**PROVIDED RECORDS**
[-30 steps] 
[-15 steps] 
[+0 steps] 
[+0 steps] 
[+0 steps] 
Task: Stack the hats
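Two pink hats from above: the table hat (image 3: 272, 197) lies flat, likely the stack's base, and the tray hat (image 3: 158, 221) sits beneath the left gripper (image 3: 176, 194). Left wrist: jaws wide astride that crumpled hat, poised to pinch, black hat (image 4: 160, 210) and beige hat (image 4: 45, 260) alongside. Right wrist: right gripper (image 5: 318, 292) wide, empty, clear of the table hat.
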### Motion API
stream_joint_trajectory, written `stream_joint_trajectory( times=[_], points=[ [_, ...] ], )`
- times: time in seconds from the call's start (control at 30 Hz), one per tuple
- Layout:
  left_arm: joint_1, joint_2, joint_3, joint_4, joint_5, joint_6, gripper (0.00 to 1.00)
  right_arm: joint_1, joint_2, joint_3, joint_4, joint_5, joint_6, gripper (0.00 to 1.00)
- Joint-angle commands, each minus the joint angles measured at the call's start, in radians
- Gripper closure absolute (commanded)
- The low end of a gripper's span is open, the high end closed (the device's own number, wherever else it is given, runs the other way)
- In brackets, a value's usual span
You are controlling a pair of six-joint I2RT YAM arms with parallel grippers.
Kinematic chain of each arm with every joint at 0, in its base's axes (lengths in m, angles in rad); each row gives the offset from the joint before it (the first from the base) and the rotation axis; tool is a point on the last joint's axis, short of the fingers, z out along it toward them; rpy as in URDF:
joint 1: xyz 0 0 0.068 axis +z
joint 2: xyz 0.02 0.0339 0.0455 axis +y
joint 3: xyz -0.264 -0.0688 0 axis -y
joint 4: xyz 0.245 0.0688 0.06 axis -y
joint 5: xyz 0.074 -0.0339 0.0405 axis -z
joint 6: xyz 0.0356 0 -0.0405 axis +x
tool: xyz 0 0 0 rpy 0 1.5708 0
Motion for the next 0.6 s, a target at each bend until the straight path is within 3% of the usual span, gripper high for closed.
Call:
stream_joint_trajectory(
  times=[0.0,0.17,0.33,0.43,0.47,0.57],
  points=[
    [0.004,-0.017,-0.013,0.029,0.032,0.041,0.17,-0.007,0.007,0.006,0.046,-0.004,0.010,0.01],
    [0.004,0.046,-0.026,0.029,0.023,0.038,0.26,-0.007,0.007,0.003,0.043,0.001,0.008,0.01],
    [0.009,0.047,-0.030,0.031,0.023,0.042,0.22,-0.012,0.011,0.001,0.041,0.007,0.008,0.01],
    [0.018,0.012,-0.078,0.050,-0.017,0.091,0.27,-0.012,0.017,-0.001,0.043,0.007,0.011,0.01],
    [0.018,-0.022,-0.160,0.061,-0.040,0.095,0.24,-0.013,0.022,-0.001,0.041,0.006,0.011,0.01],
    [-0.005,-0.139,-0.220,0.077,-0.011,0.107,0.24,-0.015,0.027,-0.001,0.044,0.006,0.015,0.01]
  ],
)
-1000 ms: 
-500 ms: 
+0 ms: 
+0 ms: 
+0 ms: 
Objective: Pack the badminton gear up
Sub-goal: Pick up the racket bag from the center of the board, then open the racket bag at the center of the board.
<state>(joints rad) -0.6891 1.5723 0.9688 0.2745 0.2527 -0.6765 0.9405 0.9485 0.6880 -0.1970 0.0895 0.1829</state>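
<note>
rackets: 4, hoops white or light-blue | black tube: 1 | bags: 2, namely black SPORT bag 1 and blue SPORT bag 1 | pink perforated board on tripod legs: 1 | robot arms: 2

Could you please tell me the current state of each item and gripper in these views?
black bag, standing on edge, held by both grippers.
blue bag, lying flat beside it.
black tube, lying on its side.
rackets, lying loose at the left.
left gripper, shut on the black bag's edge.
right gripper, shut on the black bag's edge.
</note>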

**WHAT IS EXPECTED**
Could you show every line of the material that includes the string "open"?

**RESPONSE BELOW**
- The low end of a gripper's span is open, the high end closed (the device's own number, wherever else it is given, runs the other way)
Sub-goal: Pick up the racket bag from the center of the board, then open the racket bag at the center of the board.

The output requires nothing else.